* WHAT IS NEEDED *
From the line with "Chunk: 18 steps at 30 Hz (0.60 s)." through the line with "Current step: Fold", inclusive, return each line of the data below exactly and leave the rest out.

= Beginning of Section =

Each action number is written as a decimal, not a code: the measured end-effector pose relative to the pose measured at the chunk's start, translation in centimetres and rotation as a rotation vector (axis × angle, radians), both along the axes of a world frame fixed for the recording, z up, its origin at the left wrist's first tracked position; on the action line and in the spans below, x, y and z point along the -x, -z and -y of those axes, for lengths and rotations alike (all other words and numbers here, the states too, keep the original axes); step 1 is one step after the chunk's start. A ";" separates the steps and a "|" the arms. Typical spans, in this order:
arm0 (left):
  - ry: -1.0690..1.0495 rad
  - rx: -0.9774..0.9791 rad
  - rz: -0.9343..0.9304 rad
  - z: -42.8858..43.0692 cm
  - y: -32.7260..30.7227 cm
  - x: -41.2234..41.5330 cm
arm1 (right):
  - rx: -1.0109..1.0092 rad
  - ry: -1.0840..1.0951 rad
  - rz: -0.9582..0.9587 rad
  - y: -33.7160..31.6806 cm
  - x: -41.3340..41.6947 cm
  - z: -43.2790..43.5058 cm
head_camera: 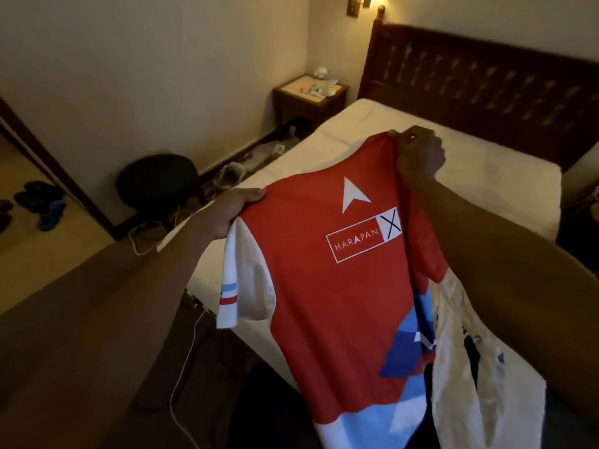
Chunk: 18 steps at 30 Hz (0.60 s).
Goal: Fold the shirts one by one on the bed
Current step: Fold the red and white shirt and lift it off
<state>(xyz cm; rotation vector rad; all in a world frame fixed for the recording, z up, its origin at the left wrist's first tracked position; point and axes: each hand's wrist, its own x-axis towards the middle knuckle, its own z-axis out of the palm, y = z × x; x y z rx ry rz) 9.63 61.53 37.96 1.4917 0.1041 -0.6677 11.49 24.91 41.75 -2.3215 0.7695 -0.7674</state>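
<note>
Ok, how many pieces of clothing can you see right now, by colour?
Red shirt, held up by the left hand and the right hand: 1
Cream garment, hanging below the right forearm: 1
Total: 2
A dark patch behind the cream one is too unclear to count.

Visible body parts comprise two bare forearms and two bare hands, left hand (233,212) and right hand (418,153).
</note>
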 end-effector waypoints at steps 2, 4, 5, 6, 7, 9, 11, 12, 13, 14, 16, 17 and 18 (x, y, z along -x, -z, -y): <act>-0.037 -0.058 -0.041 -1.5 5.1 -2.5 | 0.022 -0.052 -0.082 5.2 -4.3 -1.9; -0.056 -0.097 -0.078 -3.1 10.2 -5.9 | 0.025 -0.092 -0.160 10.3 -9.0 -3.8; -0.064 -0.119 -0.097 -4.0 12.9 -7.8 | 0.026 -0.119 -0.196 12.8 -11.5 -4.8; -0.072 -0.156 -0.110 -5.0 15.6 -9.9 | 0.027 -0.150 -0.225 15.2 -14.3 -5.8; -0.078 -0.191 -0.120 -6.1 18.3 -12.1 | 0.028 -0.175 -0.254 17.5 -17.0 -7.0; -0.097 -0.245 -0.129 -8.2 23.7 -16.7 | 0.038 -0.218 -0.298 22.0 -22.6 -9.2; -0.136 -0.282 -0.144 -10.0 28.4 -21.4 | 0.049 -0.260 -0.330 26.4 -28.4 -11.6; -0.171 -0.297 -0.140 -10.7 30.4 -23.7 | 0.058 -0.283 -0.344 28.4 -31.2 -12.8; -0.209 -0.323 -0.129 -11.4 32.4 -26.0 | 0.071 -0.308 -0.353 30.5 -34.0 -14.1; -0.249 -0.353 -0.116 -12.1 34.2 -28.3 | 0.084 -0.334 -0.361 32.5 -36.5 -15.3; -0.327 -0.413 -0.084 -13.4 37.8 -32.7 | 0.116 -0.393 -0.364 36.4 -41.3 -17.5; -0.354 -0.442 -0.073 -14.1 39.6 -34.6 | 0.132 -0.422 -0.367 38.4 -43.4 -18.4; -0.371 -0.474 -0.063 -14.8 41.3 -36.3 | 0.151 -0.448 -0.376 40.2 -45.3 -19.1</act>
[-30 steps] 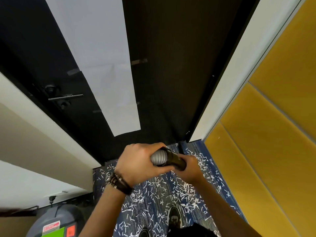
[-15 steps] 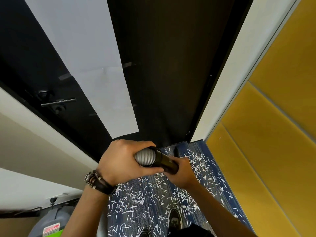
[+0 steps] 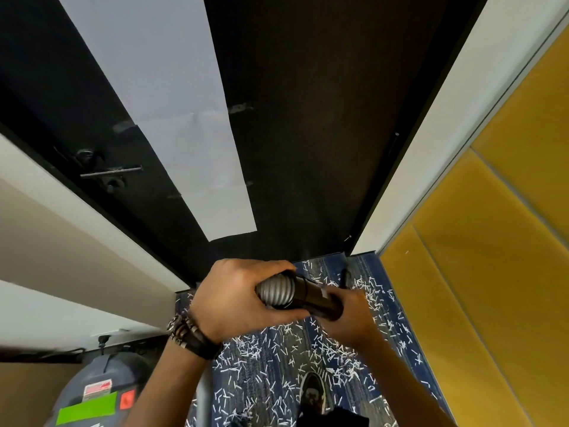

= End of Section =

* FINAL ANSWER *
Chunk: 18 steps at 30 Hz (0.60 s).
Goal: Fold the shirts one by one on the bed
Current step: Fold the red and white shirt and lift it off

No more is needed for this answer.